(Given data):
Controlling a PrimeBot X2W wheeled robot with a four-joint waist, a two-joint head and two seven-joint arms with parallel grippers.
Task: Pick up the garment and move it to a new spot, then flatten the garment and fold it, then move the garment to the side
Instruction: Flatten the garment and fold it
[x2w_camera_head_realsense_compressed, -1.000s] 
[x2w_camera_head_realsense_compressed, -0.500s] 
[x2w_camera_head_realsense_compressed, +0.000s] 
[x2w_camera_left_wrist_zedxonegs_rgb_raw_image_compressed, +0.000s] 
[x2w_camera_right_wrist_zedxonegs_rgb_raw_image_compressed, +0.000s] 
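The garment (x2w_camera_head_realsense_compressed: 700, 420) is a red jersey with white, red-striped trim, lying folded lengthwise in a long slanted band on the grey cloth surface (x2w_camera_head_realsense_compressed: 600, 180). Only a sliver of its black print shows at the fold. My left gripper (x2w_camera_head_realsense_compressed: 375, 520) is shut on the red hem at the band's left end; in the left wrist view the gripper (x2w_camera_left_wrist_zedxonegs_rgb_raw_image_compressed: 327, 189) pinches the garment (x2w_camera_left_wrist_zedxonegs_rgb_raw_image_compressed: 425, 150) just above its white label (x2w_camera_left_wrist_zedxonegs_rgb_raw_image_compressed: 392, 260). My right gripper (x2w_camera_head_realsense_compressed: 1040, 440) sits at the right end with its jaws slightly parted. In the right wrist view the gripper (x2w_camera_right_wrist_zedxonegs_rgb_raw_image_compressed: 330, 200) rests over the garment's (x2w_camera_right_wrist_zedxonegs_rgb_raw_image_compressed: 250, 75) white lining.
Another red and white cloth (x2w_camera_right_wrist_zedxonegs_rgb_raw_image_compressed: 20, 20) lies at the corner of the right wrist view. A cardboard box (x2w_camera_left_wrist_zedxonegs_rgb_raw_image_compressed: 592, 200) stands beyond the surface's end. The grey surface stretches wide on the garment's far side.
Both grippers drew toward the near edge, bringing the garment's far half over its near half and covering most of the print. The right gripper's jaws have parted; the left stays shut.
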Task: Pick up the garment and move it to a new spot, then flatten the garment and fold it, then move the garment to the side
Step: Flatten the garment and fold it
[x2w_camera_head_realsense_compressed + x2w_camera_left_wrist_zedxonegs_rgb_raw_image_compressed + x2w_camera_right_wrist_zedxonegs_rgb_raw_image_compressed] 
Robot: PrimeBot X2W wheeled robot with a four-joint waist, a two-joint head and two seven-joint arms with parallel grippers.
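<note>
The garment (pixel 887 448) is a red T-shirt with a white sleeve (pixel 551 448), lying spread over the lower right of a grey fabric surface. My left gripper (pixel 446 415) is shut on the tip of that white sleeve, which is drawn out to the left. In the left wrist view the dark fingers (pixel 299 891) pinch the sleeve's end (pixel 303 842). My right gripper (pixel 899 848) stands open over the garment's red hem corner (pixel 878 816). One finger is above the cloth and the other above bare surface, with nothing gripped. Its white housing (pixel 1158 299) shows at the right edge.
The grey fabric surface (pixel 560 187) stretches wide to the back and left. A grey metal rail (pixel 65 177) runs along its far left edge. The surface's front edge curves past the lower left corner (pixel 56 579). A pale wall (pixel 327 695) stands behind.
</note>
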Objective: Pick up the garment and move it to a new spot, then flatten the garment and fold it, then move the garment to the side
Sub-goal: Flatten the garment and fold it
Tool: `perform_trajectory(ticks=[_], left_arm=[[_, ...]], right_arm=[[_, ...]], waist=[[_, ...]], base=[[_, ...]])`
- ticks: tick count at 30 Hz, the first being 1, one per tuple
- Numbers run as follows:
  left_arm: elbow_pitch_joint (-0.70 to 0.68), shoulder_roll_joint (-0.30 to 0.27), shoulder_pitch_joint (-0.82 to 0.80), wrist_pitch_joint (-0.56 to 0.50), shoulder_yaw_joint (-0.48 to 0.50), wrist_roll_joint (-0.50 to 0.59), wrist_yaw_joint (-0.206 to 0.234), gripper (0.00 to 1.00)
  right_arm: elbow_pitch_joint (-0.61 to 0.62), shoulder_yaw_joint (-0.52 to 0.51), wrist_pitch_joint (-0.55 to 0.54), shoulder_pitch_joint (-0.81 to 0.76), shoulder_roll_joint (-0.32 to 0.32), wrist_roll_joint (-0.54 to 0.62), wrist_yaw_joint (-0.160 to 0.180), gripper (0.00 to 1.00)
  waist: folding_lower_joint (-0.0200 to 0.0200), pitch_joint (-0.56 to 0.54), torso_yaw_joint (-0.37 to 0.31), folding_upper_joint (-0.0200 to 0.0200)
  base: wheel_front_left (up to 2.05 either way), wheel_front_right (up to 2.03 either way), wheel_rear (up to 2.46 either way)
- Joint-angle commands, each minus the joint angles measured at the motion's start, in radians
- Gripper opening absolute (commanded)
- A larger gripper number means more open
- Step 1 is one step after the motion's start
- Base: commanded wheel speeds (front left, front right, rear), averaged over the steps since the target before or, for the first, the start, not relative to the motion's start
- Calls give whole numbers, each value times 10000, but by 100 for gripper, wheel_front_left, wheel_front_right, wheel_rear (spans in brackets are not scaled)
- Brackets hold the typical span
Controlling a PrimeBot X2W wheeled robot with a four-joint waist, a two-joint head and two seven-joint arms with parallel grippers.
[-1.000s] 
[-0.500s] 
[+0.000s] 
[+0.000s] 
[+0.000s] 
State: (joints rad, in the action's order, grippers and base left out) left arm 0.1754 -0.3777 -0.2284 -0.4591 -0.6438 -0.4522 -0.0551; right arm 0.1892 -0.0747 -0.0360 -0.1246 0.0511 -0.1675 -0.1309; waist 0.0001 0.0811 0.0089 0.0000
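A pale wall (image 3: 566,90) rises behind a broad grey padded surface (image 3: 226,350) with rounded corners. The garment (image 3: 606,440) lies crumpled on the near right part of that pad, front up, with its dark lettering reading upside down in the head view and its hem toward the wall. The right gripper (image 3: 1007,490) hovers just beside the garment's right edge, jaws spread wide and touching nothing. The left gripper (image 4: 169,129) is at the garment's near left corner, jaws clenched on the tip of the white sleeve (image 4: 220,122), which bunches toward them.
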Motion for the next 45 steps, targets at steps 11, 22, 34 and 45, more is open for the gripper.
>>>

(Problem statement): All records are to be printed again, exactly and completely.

(Solution to the problem):
Controlling a PrimeBot X2W wheeled robot with a four-joint waist, a two-joint head and two seven-joint arms with parallel grippers.
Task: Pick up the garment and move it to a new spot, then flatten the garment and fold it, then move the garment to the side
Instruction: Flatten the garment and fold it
[x2w_camera_head_realsense_compressed, -1.000s] 
[x2w_camera_head_realsense_compressed, -0.500s] 
[x2w_camera_head_realsense_compressed, +0.000s] 
[x2w_camera_left_wrist_zedxonegs_rgb_raw_image_compressed, +0.000s] 
[x2w_camera_right_wrist_zedxonegs_rgb_raw_image_compressed, +0.000s] 
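The garment (x2w_camera_head_realsense_compressed: 700, 420) is a red jersey with white, red-striped trim, lying folded lengthwise in a long slanted band on the grey cloth surface (x2w_camera_head_realsense_compressed: 600, 180). Only a sliver of its black print shows at the fold. My left gripper (x2w_camera_head_realsense_compressed: 375, 520) is shut on the red hem at the band's left end; in the left wrist view the gripper (x2w_camera_left_wrist_zedxonegs_rgb_raw_image_compressed: 327, 189) pinches the garment (x2w_camera_left_wrist_zedxonegs_rgb_raw_image_compressed: 425, 150) just above its white label (x2w_camera_left_wrist_zedxonegs_rgb_raw_image_compressed: 392, 260). My right gripper (x2w_camera_head_realsense_compressed: 1040, 440) sits at the right end with its jaws slightly parted. In the right wrist view the gripper (x2w_camera_right_wrist_zedxonegs_rgb_raw_image_compressed: 330, 200) rests over the garment's (x2w_camera_right_wrist_zedxonegs_rgb_raw_image_compressed: 250, 75) white lining.
Another red and white cloth (x2w_camera_right_wrist_zedxonegs_rgb_raw_image_compressed: 20, 20) lies at the corner of the right wrist view. A cardboard box (x2w_camera_left_wrist_zedxonegs_rgb_raw_image_compressed: 592, 200) stands beyond the surface's end. The grey surface stretches wide on the garment's far side.
Both grippers drew toward the near edge, bringing the garment's far half over its near half and covering most of the print. The right gripper's jaws have parted; the left stays shut.
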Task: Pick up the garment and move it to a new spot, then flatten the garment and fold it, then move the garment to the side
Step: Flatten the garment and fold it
[x2w_camera_head_realsense_compressed + x2w_camera_left_wrist_zedxonegs_rgb_raw_image_compressed + x2w_camera_right_wrist_zedxonegs_rgb_raw_image_compressed] 
Robot: PrimeBot X2W wheeled robot with a four-joint waist, a two-joint head and two seven-joint arms with parallel grippers.
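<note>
The garment (pixel 887 448) is a red T-shirt with a white sleeve (pixel 551 448), lying spread over the lower right of a grey fabric surface. My left gripper (pixel 446 415) is shut on the tip of that white sleeve, which is drawn out to the left. In the left wrist view the dark fingers (pixel 299 891) pinch the sleeve's end (pixel 303 842). My right gripper (pixel 899 848) stands open over the garment's red hem corner (pixel 878 816). One finger is above the cloth and the other above bare surface, with nothing gripped. Its white housing (pixel 1158 299) shows at the right edge.
The grey fabric surface (pixel 560 187) stretches wide to the back and left. A grey metal rail (pixel 65 177) runs along its far left edge. The surface's front edge curves past the lower left corner (pixel 56 579). A pale wall (pixel 327 695) stands behind.
</note>
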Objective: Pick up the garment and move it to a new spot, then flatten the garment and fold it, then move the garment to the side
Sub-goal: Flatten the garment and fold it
Tool: `perform_trajectory(ticks=[_], left_arm=[[_, ...]], right_arm=[[_, ...]], waist=[[_, ...]], base=[[_, ...]])`
- ticks: tick count at 30 Hz, the first being 1, one per tuple
- Numbers run as follows:
  left_arm: elbow_pitch_joint (-0.70 to 0.68), shoulder_roll_joint (-0.30 to 0.27), shoulder_pitch_joint (-0.82 to 0.80), wrist_pitch_joint (-0.56 to 0.50), shoulder_yaw_joint (-0.48 to 0.50), wrist_roll_joint (-0.50 to 0.59), wrist_yaw_joint (-0.206 to 0.234), gripper (0.00 to 1.00)
  right_arm: elbow_pitch_joint (-0.61 to 0.62), shoulder_yaw_joint (-0.52 to 0.51), wrist_pitch_joint (-0.55 to 0.54), shoulder_pitch_joint (-0.81 to 0.76), shoulder_roll_joint (-0.32 to 0.32), wrist_roll_joint (-0.54 to 0.62), wrist_yaw_joint (-0.160 to 0.180), gripper (0.00 to 1.00)
  waist: folding_lower_joint (-0.0200 to 0.0200), pitch_joint (-0.56 to 0.54), torso_yaw_joint (-0.37 to 0.31), folding_upper_joint (-0.0200 to 0.0200)
  base: wheel_front_left (up to 2.05 either way), wheel_front_right (up to 2.03 either way), wheel_rear (up to 2.46 either way)
- Joint-angle commands, each minus the joint angles measured at the motion's start, in radians
- Gripper opening absolute (commanded)
- A larger gripper number means more open
- Step 1 is one step after the motion's start
- Base: commanded wheel speeds (front left, front right, rear), averaged over the steps since the target before or, for the first, the start, not relative to the motion's start
- Calls give whole numbers, each value times 10000, but by 100 for gripper, wheel_front_left, wheel_front_right, wheel_rear (spans in brackets are not scaled)
- Brackets hold the typical span
Controlling a PrimeBot X2W wheeled robot with a four-joint waist, a two-joint head and two seven-joint arms with parallel grippers.
[-1.000s] 
[-0.500s] 
[+0.000s] 
[+0.000s] 
[+0.000s] 
State: (joints rad, in the action's order, grippers and base left out) left arm 0.1754 -0.3777 -0.2284 -0.4591 -0.6438 -0.4522 -0.0551; right arm 0.1892 -0.0747 -0.0360 -0.1246 0.0511 -0.1675 -0.1309; waist 0.0001 0.0811 0.0089 0.0000
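A pale wall (image 3: 566,90) rises behind a broad grey padded surface (image 3: 226,350) with rounded corners. The garment (image 3: 606,440) lies crumpled on the near right part of that pad, front up, with its dark lettering reading upside down in the head view and its hem toward the wall. The right gripper (image 3: 1007,490) hovers just beside the garment's right edge, jaws spread wide and touching nothing. The left gripper (image 4: 169,129) is at the garment's near left corner, jaws clenched on the tip of the white sleeve (image 4: 220,122), which bunches toward them.
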Motion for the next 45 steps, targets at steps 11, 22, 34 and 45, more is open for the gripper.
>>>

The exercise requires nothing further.